What the task requires = Tally the lines in the entries where the string "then" appears, and write only the total.

Records provided =
┄┄┄┄┄┄┄┄┄┄
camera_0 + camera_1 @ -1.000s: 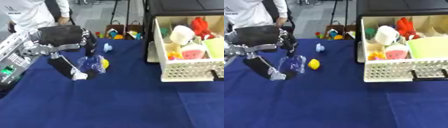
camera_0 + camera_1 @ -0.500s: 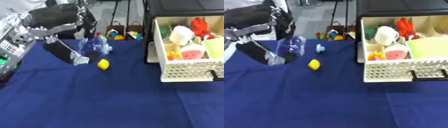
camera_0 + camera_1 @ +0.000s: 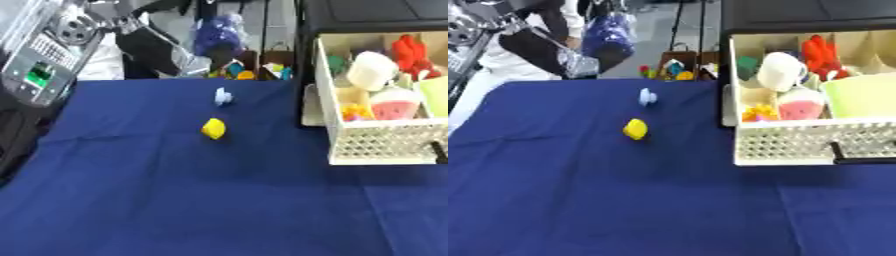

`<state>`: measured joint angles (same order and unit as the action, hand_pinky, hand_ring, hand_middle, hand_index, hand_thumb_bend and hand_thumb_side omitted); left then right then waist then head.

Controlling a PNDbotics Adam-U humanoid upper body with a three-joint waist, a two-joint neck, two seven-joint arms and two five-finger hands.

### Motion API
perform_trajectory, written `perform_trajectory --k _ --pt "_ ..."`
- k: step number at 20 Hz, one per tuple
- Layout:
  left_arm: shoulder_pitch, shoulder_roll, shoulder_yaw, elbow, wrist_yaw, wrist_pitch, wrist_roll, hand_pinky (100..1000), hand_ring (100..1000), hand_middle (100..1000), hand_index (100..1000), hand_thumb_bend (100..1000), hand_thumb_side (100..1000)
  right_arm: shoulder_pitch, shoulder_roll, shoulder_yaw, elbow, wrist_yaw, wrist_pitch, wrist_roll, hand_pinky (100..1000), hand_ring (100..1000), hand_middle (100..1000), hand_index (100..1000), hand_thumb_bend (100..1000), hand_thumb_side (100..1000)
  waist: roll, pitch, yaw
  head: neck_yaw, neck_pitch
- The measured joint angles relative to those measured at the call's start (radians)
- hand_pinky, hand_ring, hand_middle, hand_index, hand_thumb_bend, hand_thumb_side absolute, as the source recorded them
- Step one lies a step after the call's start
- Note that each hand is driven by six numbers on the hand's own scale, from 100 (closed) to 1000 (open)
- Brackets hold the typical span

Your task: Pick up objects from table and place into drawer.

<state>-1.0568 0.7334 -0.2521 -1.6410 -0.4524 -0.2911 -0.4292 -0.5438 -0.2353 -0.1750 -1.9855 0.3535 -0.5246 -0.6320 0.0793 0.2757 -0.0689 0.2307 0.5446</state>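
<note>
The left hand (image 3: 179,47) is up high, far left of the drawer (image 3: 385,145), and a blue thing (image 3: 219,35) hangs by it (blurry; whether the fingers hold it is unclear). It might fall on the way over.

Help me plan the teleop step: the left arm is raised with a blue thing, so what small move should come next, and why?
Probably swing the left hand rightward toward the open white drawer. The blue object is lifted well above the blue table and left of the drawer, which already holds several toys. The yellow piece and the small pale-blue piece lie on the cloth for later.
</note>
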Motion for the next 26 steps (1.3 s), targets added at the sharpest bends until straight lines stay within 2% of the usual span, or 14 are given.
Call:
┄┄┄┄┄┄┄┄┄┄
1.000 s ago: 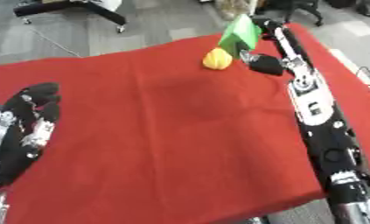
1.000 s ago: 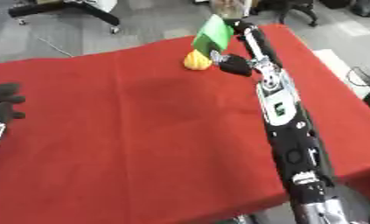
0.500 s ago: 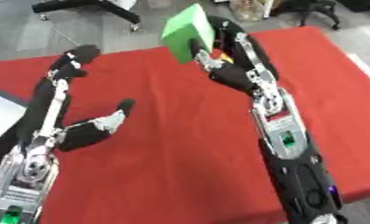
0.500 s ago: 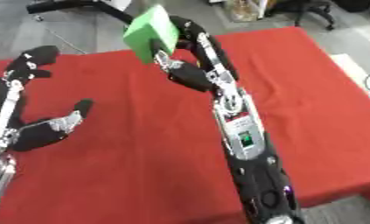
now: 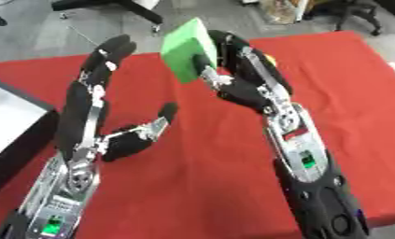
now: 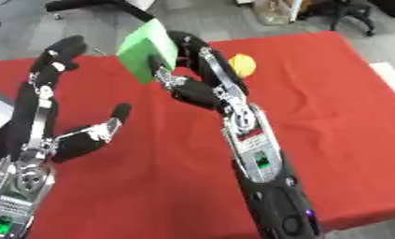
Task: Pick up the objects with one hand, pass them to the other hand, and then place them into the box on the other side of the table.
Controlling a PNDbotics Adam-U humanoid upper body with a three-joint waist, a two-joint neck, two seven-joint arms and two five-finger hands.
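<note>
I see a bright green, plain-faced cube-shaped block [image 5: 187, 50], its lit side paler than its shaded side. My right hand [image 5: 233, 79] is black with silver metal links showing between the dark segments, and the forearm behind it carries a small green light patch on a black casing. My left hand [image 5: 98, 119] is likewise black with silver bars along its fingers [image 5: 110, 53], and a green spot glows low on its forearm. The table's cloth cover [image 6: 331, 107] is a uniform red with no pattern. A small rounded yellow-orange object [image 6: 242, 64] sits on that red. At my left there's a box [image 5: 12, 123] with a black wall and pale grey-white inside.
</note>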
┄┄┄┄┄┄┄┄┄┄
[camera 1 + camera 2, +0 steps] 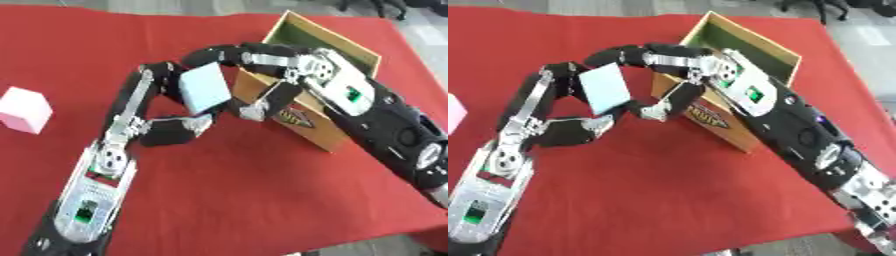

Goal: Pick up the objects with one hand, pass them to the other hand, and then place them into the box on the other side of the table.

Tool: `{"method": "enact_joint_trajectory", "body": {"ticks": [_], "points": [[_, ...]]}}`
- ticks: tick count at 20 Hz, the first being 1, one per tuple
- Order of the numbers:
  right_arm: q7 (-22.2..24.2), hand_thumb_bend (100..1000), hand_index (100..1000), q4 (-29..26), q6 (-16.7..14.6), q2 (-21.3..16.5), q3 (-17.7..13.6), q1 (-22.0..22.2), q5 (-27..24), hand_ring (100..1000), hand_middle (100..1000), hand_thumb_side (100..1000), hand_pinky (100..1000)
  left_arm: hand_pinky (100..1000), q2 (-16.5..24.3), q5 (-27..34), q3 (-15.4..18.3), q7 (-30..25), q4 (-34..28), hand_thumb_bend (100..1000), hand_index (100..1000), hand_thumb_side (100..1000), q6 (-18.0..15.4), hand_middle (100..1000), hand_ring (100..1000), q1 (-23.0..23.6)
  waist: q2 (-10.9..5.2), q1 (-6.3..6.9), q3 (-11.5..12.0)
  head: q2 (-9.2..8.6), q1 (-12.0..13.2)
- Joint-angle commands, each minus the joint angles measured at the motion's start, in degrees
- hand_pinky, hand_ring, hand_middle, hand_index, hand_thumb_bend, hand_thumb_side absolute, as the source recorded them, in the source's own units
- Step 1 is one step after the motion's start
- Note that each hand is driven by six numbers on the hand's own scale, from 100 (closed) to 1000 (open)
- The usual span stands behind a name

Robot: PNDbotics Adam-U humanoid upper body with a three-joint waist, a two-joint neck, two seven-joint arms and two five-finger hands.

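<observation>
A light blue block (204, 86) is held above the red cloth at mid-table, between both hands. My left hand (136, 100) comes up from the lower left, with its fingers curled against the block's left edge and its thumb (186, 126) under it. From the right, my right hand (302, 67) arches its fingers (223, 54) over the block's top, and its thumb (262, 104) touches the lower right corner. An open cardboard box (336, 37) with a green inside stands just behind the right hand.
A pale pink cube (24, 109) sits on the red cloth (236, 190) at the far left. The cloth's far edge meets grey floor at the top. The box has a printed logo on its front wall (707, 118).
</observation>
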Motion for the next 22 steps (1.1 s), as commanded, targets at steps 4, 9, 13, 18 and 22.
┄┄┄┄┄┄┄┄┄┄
Written answer = 3